WORK TO COMPLETE — From the first line to the last, output the records exactly and drop any images.

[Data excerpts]

►

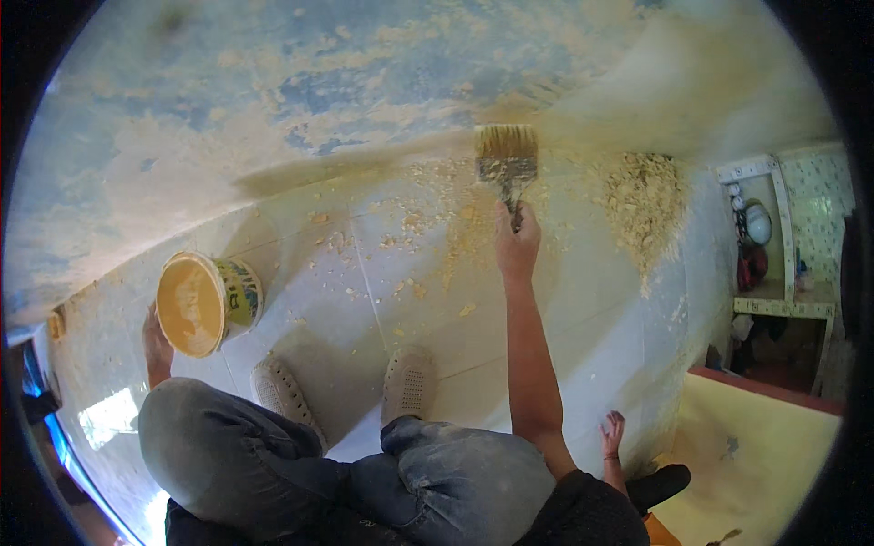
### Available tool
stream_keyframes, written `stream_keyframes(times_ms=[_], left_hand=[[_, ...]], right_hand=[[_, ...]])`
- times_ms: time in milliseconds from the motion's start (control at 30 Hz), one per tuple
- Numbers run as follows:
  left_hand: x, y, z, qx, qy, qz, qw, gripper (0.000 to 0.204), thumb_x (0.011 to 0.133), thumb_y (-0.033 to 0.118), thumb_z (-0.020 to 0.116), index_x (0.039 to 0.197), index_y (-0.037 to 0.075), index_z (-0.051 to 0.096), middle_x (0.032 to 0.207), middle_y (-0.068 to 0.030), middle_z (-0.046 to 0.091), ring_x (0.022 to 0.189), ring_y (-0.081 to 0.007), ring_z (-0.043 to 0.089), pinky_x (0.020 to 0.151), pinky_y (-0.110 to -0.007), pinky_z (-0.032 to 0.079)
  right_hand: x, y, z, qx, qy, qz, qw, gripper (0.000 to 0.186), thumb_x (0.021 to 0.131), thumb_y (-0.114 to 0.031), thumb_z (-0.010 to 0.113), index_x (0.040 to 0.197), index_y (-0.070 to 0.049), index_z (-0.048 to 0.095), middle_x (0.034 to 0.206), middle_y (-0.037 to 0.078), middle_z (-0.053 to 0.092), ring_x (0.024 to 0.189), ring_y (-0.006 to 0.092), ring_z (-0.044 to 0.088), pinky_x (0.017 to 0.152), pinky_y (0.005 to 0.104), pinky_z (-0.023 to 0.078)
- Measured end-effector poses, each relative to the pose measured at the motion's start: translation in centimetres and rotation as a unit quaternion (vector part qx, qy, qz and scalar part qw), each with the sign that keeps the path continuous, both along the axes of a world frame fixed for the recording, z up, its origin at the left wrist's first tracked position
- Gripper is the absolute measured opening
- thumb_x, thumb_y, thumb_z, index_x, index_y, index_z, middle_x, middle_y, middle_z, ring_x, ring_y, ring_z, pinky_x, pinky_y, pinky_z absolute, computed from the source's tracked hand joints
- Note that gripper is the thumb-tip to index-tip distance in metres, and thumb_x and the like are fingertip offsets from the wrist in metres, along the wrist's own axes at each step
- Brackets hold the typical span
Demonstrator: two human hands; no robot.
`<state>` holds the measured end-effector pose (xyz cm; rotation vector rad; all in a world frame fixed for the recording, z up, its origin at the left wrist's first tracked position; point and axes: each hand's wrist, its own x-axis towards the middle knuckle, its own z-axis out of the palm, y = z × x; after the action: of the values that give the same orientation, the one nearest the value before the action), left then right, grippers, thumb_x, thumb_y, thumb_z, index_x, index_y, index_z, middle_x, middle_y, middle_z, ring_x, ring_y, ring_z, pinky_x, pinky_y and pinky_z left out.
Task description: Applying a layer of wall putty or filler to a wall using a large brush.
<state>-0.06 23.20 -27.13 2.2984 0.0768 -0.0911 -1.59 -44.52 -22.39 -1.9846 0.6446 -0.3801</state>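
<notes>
My right hand [519, 244] is closed round the handle of a wide paintbrush [507, 166], arm stretched forward. The brush's yellow-stained bristles lie against the foot of the patchy blue and cream wall [364, 82]. On the left, my left hand [157, 350] grips the side of a plastic bucket [241, 296], its fingers partly hidden by it. Yellow-tan paint [191, 305] coats the inside of the bucket, whose mouth is tilted into view. Right of the brush, a stretch of wall [655, 91] looks wet and yellowish.
Paint flakes [410, 238] litter the tiled floor [455, 346], with a larger heap of scrapings [648, 205] near the right corner. My clogs [410, 378] stand below the flakes. Another person's hand [613, 437] is at lower right, beside a yellow panel [756, 446]. Shelves [774, 296] stand far right.
</notes>
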Motion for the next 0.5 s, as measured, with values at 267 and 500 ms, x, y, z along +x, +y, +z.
stream_keyframes(times_ms=[267, 500], left_hand=[[-8.7, 2.1, -10.1, -0.225, 0.215, 0.217, 0.925, 0.025, 0.096, 0.026, 0.053, 0.111, 0.006, 0.060, 0.079, -0.0025, 0.062, 0.060, -0.0097, 0.053, 0.053, -0.026, 0.044], [-11.1, -5.5, -11.1, -0.012, 0.211, -0.001, 0.977, 0.040, 0.092, 0.024, 0.058, 0.057, 0.006, 0.048, 0.052, 0.0034, 0.038, 0.046, -0.0084, 0.033, 0.044, -0.032, 0.025]], right_hand=[[1.8, -11.1, 7.9, -0.265, -0.025, -0.066, 0.962, 0.035, 0.092, -0.027, 0.055, 0.112, 0.003, 0.058, 0.085, 0.023, 0.063, 0.080, 0.0380, 0.062, 0.070, 0.0424, 0.046], [5.0, -14.4, 3.5, -0.303, -0.055, 0.000, 0.951, 0.033, 0.092, -0.027, 0.056, 0.112, 0.000, 0.058, 0.096, 0.027, 0.064, 0.093, 0.0434, 0.061, 0.079, 0.0447, 0.047]])
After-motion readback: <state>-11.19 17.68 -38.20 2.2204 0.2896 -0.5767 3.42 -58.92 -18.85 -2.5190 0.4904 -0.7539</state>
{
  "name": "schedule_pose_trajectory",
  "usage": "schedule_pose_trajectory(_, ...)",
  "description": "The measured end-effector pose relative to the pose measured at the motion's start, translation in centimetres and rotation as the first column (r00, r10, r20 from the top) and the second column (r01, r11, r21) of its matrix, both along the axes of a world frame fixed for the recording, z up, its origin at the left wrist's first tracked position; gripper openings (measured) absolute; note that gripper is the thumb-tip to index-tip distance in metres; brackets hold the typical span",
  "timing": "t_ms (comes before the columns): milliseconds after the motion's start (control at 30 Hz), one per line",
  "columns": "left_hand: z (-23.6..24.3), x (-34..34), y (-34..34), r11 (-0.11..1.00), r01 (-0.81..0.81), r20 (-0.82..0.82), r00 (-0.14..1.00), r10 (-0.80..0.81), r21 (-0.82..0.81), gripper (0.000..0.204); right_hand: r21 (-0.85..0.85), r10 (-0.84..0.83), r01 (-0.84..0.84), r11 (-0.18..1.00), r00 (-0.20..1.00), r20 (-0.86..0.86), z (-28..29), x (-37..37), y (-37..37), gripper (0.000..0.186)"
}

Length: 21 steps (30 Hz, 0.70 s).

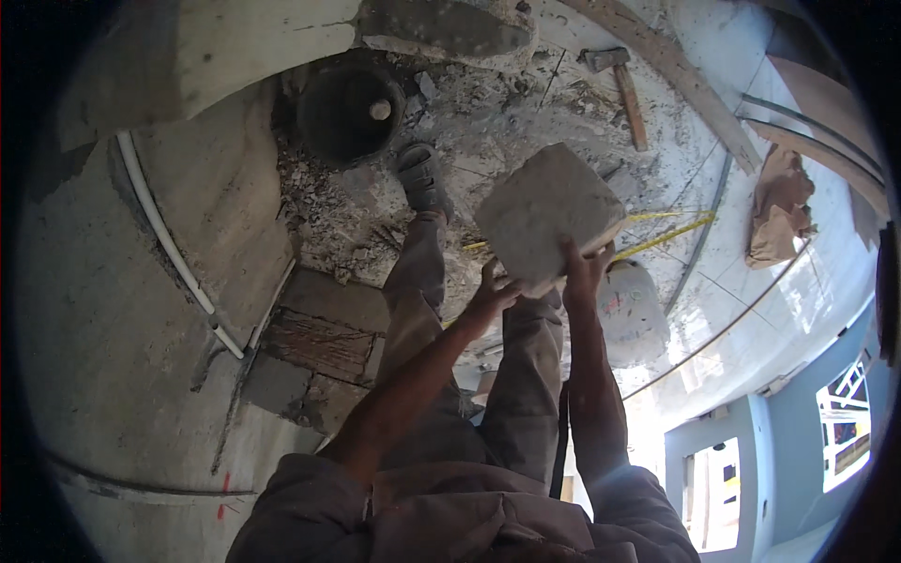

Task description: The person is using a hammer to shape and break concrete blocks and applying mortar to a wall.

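A rough stone slab (546, 214) is grasped by the fingers of the left hand (491, 300). Its near-right edge is gripped by the right hand (585, 268).

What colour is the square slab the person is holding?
The square slab is dull greyish-beige, best seen in the head view.

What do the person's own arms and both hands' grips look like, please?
The left grip and right grip are bare hands, ungloved. Both forearms are uncovered, with nothing visible worn at the wrists. Dark greyish-brown sleeves end near the elbows; whether short or rolled up is unclear.
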<state>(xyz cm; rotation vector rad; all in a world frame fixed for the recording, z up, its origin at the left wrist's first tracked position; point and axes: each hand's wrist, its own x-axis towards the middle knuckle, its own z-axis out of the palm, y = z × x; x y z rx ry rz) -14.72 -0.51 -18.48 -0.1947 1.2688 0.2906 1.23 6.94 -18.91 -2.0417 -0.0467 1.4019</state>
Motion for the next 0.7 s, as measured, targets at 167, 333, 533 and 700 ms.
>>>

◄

SOLUTION —
### Available tool
stream_keyframes, written `stream_keyframes(times_ms=[_], left_hand=[[_, ...]], right_hand=[[_, ...]])`
- times_ms: time in milliseconds from the motion's start (control at 30 Hz), one per tuple
- Numbers run as follows:
  left_hand: x, y, z, qx, qy, qz, qw, gripper (0.000 to 0.204), thumb_x (0.011 to 0.133), thumb_y (-0.033 to 0.118), thumb_z (-0.020 to 0.116), index_x (0.039 to 0.197), index_y (-0.037 to 0.075), index_z (-0.051 to 0.096), middle_x (0.032 to 0.207), middle_y (-0.068 to 0.030), middle_z (-0.046 to 0.091), ring_x (0.022 to 0.189), ring_y (-0.081 to 0.007), ring_z (-0.043 to 0.089), pinky_x (0.020 to 0.151), pinky_y (-0.110 to -0.007), pinky_z (-0.032 to 0.079)
  right_hand: x, y, z, qx, qy, qz, qw, gripper (0.000 to 0.186), thumb_x (0.021 to 0.131), thumb_y (-0.114 to 0.031), thumb_z (-0.010 to 0.113), index_x (0.040 to 0.197), index_y (-0.070 to 0.049), index_z (-0.048 to 0.095), middle_x (0.034 to 0.206), middle_y (-0.037 to 0.078), middle_z (-0.053 to 0.092), ring_x (0.024 to 0.189), ring_y (-0.006 to 0.092), ring_z (-0.044 to 0.088), pinky_x (0.017 to 0.152), pinky_y (0.005 to 0.104), pinky_z (-0.023 to 0.078)
- Measured end-effector poses, each relative to the pose measured at the motion's start: translation in centimetres and rotation as a unit quaternion (vector part qx, qy, qz and scalar part qw), each with the sign that keeps the path continuous, both along the axes of a world frame fixed for the recording, z up, its origin at the left wrist's first tracked position
- Gripper is the absolute measured opening
- thumb_x, thumb_y, thumb_z, index_x, index_y, index_z, middle_x, middle_y, middle_z, ring_x, ring_y, ring_z, pinky_x, pinky_y, pinky_z absolute, computed from the source's tracked hand joints
- Note that gripper is the thumb-tip to index-tip distance in metres, and thumb_x and the like are fingertip offsets from the wrist in metres, along the wrist's own axes at each step
- Brackets hold the typical span
Demonstrator: two human hands; no robot.
`<state>` holds the measured end-effector pose (xyz cm; rotation vector rad; all in a world frame fixed for the recording, z up, its origin at the left wrist's first tracked position; point and axes: each hand's wrist, its own x-axis towards the middle knuckle, its own z-axis out of the palm, y = z × x; after the action: of the values that give the same orientation, the one nearest the value before the action), left then right, grippers, thumb_x, thumb_y, thumb_z, index_x, index_y, index_z, middle_x, middle_y, middle_z, ring_x, ring_y, ring_z, pinky_x, pinky_y and pinky_z left out.
Task description: Applying a layer of wall putty or filler to a wall using a large brush.
<state>-0.06 23.20 -27.13 2.2984 0.0768 -0.0911 -1.59 -44.52 -22.39 -1.9846 0.6446 -0.3801</state>
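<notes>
My right hand [519, 244] is closed round the handle of a wide paintbrush [507, 166], arm stretched forward. The brush's yellow-stained bristles lie against the foot of the patchy blue and cream wall [364, 82]. On the left, my left hand [157, 350] grips the side of a plastic bucket [241, 296], its fingers partly hidden by it. Yellow-tan paint [191, 305] coats the inside of the bucket, whose mouth is tilted into view. Right of the brush, a stretch of wall [655, 91] looks wet and yellowish.
Paint flakes [410, 238] litter the tiled floor [455, 346], with a larger heap of scrapings [648, 205] near the right corner. My clogs [410, 378] stand below the flakes. Another person's hand [613, 437] is at lower right, beside a yellow panel [756, 446]. Shelves [774, 296] stand far right.
</notes>
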Motion for the next 0.5 s, as measured, with values at 267 and 500 ms, x, y, z along +x, +y, +z.
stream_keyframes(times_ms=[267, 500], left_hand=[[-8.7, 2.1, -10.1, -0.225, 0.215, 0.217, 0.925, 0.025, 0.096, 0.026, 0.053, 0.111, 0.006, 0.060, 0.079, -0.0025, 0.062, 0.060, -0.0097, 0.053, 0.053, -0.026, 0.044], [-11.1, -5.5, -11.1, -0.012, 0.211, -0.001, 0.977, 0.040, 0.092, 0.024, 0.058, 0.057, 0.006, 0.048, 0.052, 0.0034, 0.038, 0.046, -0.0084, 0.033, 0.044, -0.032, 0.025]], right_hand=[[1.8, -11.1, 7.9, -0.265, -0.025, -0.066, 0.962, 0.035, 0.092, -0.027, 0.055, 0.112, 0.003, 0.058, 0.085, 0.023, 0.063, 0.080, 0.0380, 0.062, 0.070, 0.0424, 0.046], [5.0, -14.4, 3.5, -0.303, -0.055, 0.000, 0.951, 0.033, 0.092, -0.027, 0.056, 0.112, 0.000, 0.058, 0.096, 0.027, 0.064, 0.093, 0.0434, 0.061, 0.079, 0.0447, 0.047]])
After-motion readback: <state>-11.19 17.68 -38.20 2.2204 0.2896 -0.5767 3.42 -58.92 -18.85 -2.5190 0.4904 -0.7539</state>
{
  "name": "schedule_pose_trajectory",
  "usage": "schedule_pose_trajectory(_, ...)",
  "description": "The measured end-effector pose relative to the pose measured at the motion's start, translation in centimetres and rotation as the first column (r00, r10, r20 from the top) and the second column (r01, r11, r21) of its matrix, both along the axes of a world frame fixed for the recording, z up, its origin at the left wrist's first tracked position; gripper openings (measured) absolute; note that gripper is the thumb-tip to index-tip distance in metres; brackets hold the typical span",
  "timing": "t_ms (comes before the columns): milliseconds after the motion's start (control at 30 Hz), one per line",
  "columns": "left_hand: z (-23.6..24.3), x (-34..34), y (-34..34), r11 (-0.11..1.00), r01 (-0.81..0.81), r20 (-0.82..0.82), r00 (-0.14..1.00), r10 (-0.80..0.81), r21 (-0.82..0.81), gripper (0.000..0.204); right_hand: r21 (-0.85..0.85), r10 (-0.84..0.83), r01 (-0.84..0.84), r11 (-0.18..1.00), r00 (-0.20..1.00), r20 (-0.86..0.86), z (-28..29), x (-37..37), y (-37..37), gripper (0.000..0.186)"
}

Length: 21 steps (30 Hz, 0.70 s).


Task description: The person is using a hammer to shape and break concrete blocks and applying mortar to a wall.

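A rough stone slab (546, 214) is grasped by the fingers of the left hand (491, 300). Its near-right edge is gripped by the right hand (585, 268).

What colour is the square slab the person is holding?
The square slab is dull greyish-beige, best seen in the head view.

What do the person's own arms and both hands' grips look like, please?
The left grip and right grip are bare hands, ungloved. Both forearms are uncovered, with nothing visible worn at the wrists. Dark greyish-brown sleeves end near the elbows; whether short or rolled up is unclear.
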<state>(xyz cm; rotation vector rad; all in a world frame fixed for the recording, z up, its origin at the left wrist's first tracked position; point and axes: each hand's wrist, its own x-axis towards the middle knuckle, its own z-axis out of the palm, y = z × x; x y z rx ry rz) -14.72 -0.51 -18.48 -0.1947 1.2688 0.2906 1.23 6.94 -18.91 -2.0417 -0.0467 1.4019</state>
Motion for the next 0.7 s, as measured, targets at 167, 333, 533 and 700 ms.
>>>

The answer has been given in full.